Reconstruction: attention à ce que le provisoire ne devienne pas définitif...

Et du travail de reconstruction, il y en aura assurément. Il faudra bien sûr entamer des réflexions plus larges sur ce que l’on veut faire et comment, pour mieux respecter la nature et la force de celle-ci.

Néanmoins, il y a des choses qui ne doivent pas pour autant traîner. Une entreprise de grands travaux publics d’envergure, financée notamment par les fonds du plan de relance wallon, semble être une priorité absolue. Tant mieux.

Il faut dire que la tâche est immense, puisqu’on parle ici ni plus ni moins que du plus grand défi de reconstruction depuis l’après-guerre.
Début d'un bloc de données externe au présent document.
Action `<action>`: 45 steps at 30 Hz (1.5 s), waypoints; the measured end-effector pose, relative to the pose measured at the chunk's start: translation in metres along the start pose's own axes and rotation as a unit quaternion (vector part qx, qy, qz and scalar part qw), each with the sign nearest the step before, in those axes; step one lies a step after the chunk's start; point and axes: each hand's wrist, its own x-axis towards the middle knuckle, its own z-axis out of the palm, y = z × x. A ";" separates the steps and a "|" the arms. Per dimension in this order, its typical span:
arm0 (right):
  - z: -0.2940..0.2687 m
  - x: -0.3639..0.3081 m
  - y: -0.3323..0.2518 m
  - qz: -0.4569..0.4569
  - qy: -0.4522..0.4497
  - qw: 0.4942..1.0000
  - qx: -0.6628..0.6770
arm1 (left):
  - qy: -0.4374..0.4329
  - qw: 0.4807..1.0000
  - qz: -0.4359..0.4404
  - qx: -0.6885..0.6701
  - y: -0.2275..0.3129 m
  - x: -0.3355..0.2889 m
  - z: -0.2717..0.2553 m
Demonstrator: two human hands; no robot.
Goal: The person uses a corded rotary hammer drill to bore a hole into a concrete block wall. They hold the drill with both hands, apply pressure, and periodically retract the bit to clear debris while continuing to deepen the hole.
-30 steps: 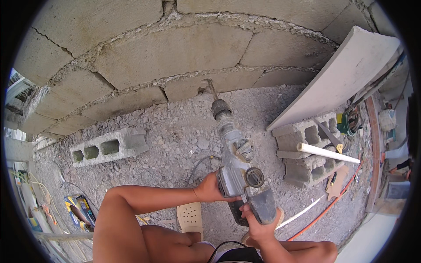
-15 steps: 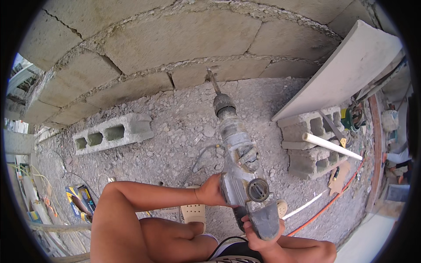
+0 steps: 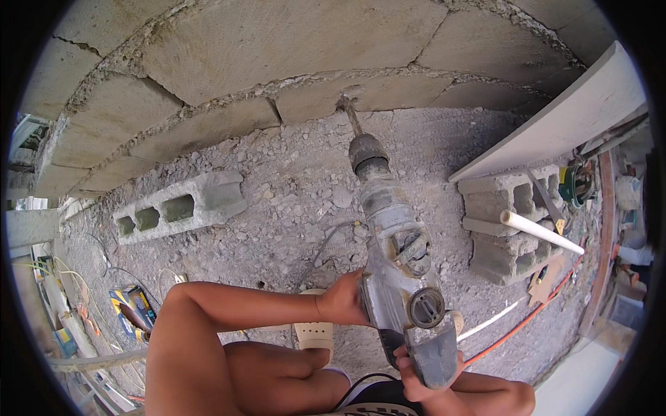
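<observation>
A grey, dust-covered rotary hammer drill (image 3: 394, 229) points away from me, its bit (image 3: 355, 119) meeting the lower course of the concrete block wall (image 3: 291, 41). The wall is chipped around the tip. My left hand (image 3: 345, 299) is closed around the left side of the tool body, its fingers partly hidden beneath. At the rear, my right hand (image 3: 423, 378) wraps the drill's handle. A dark cord loops near my lap.
On the rubble ground, a hollow block (image 3: 208, 204) lies left. To the right are stacked hollow blocks (image 3: 485, 225), a leaning pale board (image 3: 555, 114), a white pipe (image 3: 541, 232), a handsaw (image 3: 546, 197) and an orange hose (image 3: 527, 315). A blue-yellow box (image 3: 132, 308) sits at left.
The drill and both hands appear slightly farther right in the picture, as does most of the right-hand scene. The view has shifted a little. The bit stays against the wall, where a chipped patch now shows.
</observation>
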 end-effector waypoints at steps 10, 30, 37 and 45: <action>0.016 -0.009 0.047 0.149 0.007 0.974 0.172 | 0.020 1.000 0.005 0.010 -0.014 0.023 -0.008; -0.014 0.034 0.044 0.026 -0.040 0.999 -0.025 | 0.006 0.997 -0.029 -0.077 -0.015 0.047 0.008; -0.011 0.036 0.022 0.144 0.028 0.981 0.127 | 0.031 0.998 -0.044 -0.026 -0.002 0.043 0.006; -0.034 0.032 0.001 0.216 0.107 0.933 0.266 | 0.061 0.996 -0.060 -0.022 0.039 0.044 0.028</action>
Il n’en reste pas moins que des décisions radicales et rapides sur des points précis doivent être prises. Le fameux pont de Prayon en est une. Situé sur un axe stratégie – la N61 qui relie Liège à Verviers en passant par la vallée de la Vesdre –, celui-ci est fermé suite aux intempéries.
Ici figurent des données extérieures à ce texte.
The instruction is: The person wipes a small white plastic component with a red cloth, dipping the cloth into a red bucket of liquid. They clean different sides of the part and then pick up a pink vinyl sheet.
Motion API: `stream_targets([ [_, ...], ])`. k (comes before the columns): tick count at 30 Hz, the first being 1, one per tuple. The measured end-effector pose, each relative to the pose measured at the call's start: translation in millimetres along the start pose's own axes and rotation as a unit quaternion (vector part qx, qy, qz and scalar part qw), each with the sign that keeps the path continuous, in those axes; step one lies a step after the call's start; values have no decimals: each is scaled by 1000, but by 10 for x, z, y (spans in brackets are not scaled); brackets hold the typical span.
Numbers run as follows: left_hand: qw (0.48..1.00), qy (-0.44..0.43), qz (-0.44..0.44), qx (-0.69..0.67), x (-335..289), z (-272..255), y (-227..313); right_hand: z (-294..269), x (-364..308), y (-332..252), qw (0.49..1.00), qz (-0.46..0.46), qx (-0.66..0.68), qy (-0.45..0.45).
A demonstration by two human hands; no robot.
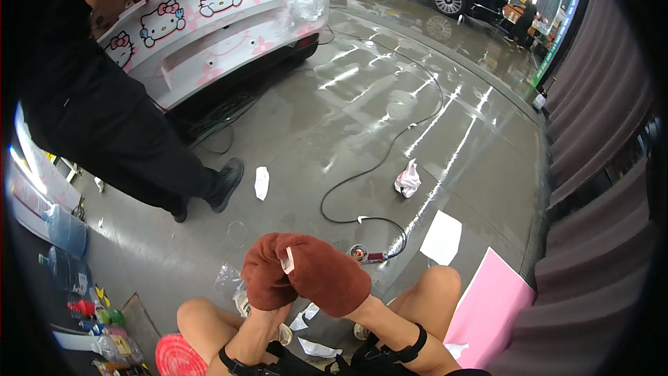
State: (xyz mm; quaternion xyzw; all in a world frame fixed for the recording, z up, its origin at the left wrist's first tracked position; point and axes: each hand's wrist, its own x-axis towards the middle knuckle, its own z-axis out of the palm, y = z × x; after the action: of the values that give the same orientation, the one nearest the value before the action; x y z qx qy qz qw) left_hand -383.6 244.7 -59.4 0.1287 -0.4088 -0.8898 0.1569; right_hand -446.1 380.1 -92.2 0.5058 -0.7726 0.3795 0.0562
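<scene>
Both hands are wrapped inside a rust-brown towel, the left hand and right hand hidden by the cloth, so whether their fingers are clenched or loose cannot be told; the towel is held up above the person's bare knees, over scraps of white paper on the grey floor. Just beyond it lies a small tool on a black cable, with a crumpled pink rag, a white sheet and a pink sheet to the right. Farther off, another person in black leans on a white car bumper with cartoon-cat decals.
</scene>
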Motion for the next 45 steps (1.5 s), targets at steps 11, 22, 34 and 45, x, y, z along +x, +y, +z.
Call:
stream_targets([
  [11, 968, 9, 119, 220, 22, -148, 24, -382, 432, -355, 996, 10, 90, -8],
  [22, 750, -35, 206, 628, 26, 92, -8, -300, 340, -263, 992, 101, 46, 61],
  [34, 736, 22, 207, 645, 28, -121, -118, -119, 317, -152, 987, -6, 133, 90],
  [45, 997, 5, 45, 66, -32, -68, -199, -133, 269, -203, 997, 65, -2, 38],
])
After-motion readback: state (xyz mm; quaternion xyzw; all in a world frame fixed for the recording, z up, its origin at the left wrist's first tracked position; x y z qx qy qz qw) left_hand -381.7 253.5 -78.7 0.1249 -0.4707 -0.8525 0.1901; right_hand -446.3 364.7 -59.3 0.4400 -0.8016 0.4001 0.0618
La solution décidée par les pouvoirs publics est, en l’état, de construire une sorte de pont temporaire par-dessus le pont existant (voir P.3). Avant seulement d’envisager une reconstruction définitive d’ici… deux à cinq ans ! Ce n’est pas acceptable. Aux grands maux, les grands remèdes. Pour Trooz en tant que telle tout d’abord ; la commune n’a pas envie de rester coupée en deux puis d’avoir un monstre d’acier en son milieu durant des années.

Et puis dans la région, personne n’oublie que le provisoire a tendance à devenir du (quasi) définitif. Tout le monde pense immédiatement à la saga du pont de Tilff, où le provisoire est resté pas moins de… 20 ans (!) en place.

Réfléchissons donc bien, décidons vite et reconstruisons comme il faut.